● **TASK DIRECTIONS**
Through the line that contains "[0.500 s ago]", return the data below exactly, starting at its first line; leave the rest out.

[Stored items]
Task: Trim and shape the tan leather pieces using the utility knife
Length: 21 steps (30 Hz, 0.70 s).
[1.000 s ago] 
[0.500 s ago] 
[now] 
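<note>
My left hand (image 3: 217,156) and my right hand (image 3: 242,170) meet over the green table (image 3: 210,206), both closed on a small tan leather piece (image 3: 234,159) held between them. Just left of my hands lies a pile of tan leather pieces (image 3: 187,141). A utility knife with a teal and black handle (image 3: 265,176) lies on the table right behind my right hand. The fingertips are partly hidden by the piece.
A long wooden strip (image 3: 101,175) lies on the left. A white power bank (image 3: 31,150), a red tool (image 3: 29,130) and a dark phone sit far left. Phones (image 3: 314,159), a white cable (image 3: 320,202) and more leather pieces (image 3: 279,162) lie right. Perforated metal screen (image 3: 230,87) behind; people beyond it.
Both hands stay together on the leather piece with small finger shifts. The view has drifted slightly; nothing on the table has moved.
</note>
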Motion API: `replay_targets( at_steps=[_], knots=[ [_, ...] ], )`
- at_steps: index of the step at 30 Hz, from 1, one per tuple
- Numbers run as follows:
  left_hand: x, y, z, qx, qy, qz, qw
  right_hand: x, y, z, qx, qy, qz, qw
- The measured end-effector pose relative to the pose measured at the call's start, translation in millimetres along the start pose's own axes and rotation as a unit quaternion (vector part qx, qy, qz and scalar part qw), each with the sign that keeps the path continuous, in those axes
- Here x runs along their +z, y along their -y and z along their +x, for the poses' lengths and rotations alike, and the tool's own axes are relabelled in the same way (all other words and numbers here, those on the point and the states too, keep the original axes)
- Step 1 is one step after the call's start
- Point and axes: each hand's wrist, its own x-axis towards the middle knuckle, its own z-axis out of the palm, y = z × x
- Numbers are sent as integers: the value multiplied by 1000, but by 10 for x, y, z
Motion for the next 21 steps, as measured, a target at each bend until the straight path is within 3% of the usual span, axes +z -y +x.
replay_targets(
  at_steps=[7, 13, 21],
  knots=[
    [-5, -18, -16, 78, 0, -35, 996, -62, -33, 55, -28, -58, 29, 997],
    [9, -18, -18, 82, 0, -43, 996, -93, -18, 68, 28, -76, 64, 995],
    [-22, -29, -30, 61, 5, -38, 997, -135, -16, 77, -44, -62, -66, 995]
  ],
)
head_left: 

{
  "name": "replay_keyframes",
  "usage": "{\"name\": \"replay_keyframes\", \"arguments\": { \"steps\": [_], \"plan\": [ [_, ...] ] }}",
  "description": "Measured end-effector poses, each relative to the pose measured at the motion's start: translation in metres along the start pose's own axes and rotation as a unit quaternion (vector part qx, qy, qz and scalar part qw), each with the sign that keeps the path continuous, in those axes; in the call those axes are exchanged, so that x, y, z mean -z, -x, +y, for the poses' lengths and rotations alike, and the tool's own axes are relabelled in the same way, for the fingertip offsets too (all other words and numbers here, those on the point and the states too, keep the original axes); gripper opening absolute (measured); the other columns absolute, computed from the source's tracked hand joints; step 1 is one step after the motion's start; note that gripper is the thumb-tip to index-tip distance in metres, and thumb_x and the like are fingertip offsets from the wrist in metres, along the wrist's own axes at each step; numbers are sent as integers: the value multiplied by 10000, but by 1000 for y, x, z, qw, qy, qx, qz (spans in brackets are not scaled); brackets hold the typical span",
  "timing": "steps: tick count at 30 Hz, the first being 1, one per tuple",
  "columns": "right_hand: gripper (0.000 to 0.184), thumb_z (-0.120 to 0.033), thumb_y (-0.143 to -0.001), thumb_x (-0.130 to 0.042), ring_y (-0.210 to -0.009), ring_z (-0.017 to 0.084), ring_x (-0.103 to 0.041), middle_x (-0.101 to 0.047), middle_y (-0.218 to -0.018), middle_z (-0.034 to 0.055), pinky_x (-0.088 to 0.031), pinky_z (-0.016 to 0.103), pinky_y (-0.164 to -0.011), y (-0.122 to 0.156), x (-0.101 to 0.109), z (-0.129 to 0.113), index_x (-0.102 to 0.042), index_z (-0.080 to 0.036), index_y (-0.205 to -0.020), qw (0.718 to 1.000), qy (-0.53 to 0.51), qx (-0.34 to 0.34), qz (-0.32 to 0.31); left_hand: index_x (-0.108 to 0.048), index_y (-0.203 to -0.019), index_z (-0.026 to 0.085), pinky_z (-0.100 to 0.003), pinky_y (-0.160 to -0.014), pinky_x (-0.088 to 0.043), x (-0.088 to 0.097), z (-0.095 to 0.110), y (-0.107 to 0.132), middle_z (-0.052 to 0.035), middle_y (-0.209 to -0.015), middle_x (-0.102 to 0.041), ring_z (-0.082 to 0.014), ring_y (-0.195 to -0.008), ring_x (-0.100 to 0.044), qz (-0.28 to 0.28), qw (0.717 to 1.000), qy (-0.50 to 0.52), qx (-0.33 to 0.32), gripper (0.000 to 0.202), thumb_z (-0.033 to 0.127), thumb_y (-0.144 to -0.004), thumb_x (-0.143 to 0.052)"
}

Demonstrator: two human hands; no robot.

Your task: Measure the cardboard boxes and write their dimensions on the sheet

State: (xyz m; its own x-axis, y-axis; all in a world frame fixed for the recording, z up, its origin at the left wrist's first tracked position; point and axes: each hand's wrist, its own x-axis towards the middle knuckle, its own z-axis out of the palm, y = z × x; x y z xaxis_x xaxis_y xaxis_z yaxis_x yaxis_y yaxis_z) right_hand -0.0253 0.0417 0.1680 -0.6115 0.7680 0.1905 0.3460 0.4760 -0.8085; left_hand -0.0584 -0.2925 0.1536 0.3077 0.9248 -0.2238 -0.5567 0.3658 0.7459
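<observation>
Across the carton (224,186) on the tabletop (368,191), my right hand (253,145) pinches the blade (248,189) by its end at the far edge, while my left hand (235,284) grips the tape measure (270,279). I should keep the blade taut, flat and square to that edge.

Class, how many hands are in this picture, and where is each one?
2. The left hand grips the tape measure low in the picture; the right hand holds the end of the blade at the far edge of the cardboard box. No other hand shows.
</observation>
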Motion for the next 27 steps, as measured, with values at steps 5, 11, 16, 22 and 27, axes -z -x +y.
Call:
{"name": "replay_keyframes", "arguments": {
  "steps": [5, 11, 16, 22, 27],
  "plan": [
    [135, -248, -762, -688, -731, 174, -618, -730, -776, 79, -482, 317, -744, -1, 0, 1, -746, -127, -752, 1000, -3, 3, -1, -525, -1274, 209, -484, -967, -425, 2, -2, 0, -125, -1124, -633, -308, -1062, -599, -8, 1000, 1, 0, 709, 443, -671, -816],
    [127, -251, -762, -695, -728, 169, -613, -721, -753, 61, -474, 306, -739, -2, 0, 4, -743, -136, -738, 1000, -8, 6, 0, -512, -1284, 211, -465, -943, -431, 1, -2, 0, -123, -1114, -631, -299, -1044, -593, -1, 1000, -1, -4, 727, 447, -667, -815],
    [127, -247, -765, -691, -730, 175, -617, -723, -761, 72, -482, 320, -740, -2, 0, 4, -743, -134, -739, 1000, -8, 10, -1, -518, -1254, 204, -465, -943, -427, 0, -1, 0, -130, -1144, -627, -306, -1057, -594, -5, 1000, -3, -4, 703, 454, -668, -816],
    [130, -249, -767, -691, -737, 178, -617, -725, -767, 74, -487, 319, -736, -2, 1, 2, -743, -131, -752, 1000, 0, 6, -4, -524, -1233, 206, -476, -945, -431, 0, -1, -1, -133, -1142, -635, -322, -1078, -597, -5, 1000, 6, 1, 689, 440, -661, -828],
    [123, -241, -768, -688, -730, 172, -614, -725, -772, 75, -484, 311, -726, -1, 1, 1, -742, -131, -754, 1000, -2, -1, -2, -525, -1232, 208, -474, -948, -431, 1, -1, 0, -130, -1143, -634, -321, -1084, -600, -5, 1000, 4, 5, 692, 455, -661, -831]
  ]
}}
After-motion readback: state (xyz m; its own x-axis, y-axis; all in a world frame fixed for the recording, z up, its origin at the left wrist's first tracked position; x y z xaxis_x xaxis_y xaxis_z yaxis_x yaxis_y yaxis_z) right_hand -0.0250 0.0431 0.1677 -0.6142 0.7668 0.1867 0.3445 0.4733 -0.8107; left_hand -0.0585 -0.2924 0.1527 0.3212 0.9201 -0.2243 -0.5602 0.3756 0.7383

● **RESULT**
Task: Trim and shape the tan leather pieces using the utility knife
Length: 21 steps (30 Hz, 0.70 s).
[1.000 s ago] 
[0.500 s ago] 

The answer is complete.